• [Work to complete]: Output a verbatim copy of the data, cut off after the line that contains "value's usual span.".

• [Material provided]:
*-*-*

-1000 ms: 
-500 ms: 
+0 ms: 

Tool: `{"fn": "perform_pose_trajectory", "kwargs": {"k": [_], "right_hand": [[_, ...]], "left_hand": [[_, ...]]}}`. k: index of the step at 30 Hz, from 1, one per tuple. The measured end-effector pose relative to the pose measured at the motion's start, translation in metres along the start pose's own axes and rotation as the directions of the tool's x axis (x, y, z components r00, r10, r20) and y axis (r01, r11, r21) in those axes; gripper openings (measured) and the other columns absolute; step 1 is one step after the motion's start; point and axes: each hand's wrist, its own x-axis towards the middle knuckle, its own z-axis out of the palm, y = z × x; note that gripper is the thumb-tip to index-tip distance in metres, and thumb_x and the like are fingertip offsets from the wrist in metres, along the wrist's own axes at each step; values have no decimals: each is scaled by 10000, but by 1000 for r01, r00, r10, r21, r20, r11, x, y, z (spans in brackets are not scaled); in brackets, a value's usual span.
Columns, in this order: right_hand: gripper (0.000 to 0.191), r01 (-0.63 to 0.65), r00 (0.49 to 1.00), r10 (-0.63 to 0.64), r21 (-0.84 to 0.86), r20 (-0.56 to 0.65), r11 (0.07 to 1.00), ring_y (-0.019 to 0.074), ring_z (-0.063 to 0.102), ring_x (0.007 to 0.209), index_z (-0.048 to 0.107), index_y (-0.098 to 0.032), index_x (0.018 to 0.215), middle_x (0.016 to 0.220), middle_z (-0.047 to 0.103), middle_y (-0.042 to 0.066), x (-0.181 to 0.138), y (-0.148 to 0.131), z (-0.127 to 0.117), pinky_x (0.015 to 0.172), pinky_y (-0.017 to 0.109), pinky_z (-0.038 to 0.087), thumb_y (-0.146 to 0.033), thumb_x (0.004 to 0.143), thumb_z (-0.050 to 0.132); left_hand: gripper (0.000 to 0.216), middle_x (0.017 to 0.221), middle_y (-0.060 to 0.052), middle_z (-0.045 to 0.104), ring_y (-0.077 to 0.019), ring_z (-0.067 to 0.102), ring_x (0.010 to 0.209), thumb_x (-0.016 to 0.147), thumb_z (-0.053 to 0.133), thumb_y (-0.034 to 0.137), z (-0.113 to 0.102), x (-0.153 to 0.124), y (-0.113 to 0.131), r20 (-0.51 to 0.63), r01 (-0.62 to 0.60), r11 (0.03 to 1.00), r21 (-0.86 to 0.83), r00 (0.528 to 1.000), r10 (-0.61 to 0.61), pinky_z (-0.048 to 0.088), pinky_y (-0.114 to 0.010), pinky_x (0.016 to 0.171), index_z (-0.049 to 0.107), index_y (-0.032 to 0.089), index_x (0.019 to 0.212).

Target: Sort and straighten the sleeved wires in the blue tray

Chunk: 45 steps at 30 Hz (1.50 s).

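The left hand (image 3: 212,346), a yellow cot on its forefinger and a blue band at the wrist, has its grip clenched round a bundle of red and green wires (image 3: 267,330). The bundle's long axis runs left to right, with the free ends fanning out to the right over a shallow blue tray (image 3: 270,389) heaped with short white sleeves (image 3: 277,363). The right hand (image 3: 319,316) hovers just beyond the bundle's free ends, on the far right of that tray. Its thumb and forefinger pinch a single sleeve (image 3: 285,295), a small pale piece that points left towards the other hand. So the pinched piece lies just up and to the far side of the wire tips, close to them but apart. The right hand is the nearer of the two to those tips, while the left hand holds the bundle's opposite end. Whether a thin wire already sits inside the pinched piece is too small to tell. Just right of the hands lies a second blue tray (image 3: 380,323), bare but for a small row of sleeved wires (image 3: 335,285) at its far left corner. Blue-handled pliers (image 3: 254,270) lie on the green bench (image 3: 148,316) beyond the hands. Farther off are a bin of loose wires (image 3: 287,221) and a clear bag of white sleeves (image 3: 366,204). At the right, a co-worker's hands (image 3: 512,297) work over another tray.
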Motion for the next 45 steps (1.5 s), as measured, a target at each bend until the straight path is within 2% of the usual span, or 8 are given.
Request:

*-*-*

• [Reply to the exercise]:
-1000 ms: 
-500 ms: 
+0 ms: 

Tool: `{"fn": "perform_pose_trajectory", "kwargs": {"k": [_], "right_hand": [[_, ...]], "left_hand": [[_, ...]]}}`. k: index of the step at 30 Hz, from 1, one per tuple. The measured end-effector pose relative to the pose measured at the motion's start, translation in metres along the start pose's own axes and rotation as the directions of the tool's x axis (x, y, z components r00, r10, r20) and y axis (r01, r11, r21) in those axes; gripper openings (measured) and the other columns absolute; step 1 is one step after the motion's start; point and axes: each hand's wrist, its own x-axis towards the middle knuckle, its own z-axis out of the palm, y = z × x; note that gripper is the thumb-tip to index-tip distance in metres, and thumb_x and the like are fingertip offsets from the wrist in metres, along the wrist's own axes at each step; values have no decimals: each is scaled by 10000, but by 1000 for r01, r00, r10, r21, r20, r11, x, y, z (spans in brackets are not scaled); in brackets, a value's usual span.

The answer is complete.